K-Means on a Breast Cancer Dataset
Now we use more realistic data that cannot be easily plotted on a 2D grid. This dataset has 30 features (columns) for 569 patients (rows). In addition, there is a target feature that indicates if the cancer was malignant (0) or benign (1). In the ideal case, our 30 features would provide easy deliniation between these two classes.

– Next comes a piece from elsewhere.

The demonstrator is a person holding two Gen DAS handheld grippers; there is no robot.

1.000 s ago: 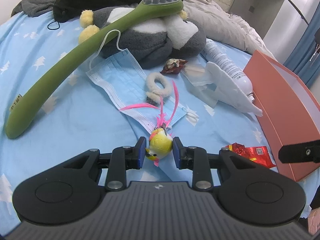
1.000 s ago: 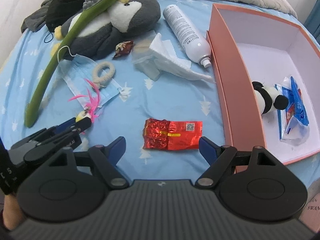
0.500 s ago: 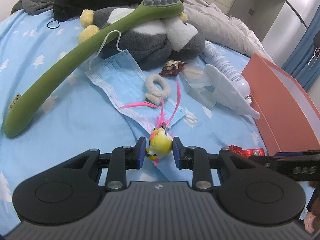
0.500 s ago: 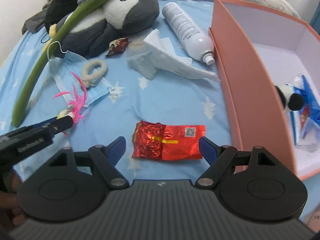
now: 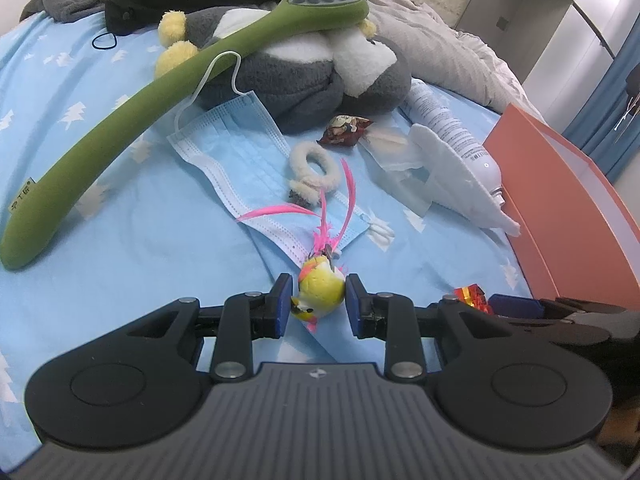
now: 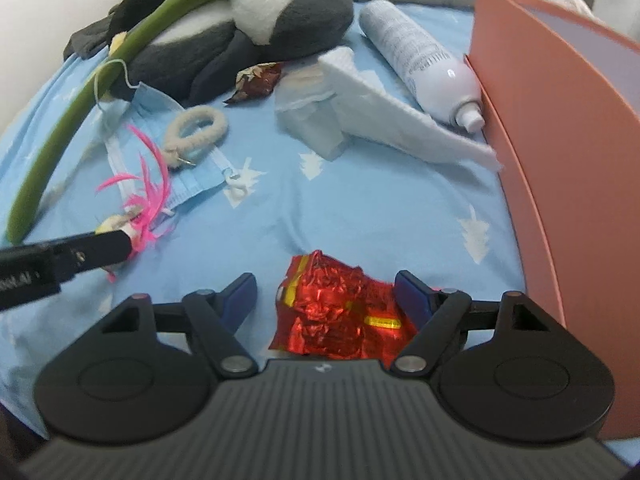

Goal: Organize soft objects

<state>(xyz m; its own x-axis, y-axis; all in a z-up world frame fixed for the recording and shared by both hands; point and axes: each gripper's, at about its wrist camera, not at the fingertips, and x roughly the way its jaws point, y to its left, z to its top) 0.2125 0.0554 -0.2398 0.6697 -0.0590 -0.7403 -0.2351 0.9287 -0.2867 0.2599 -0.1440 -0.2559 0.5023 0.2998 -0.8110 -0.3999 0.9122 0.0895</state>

Let’s extract our data into x and our truth labels into y
import pandas as pd
def load_cancer_data() -> dict:
"""Return cancer dataset (unscaled)."""
from sklearn import datasets
data = datasets.load_breast_cancer()
return data
def sort_cancer_data(data: dict) -> tuple[pd.DataFrame, pd.Series]:
# Get features and target
x = pd.DataFrame(
data["data"],
columns=data["feature_names"],
)
x = x[sorted(x.columns)]
y = data["target"]
return x, y
dict_keys(['data', 'target', 'frame', 'target_names', 'DESCR', 'feature_names', 'filename', 'data_module'])
data size: 569
number of features: 30
['mean radius' 'mean texture' 'mean perimeter' 'mean area'
'mean smoothness' 'mean compactness' 'mean concavity'
'mean concave points' 'mean symmetry' 'mean fractal dimension'
'radius error' 'texture error' 'perimeter error' 'area error'
'smoothness error' 'compactness error' 'concavity error'
'concave points error' 'symmetry error' 'fractal dimension error'
'worst radius' 'worst texture' 'worst perimeter' 'worst area'
'worst smoothness' 'worst compactness' 'worst concavity'
'worst concave points' 'worst symmetry' 'worst fractal dimension']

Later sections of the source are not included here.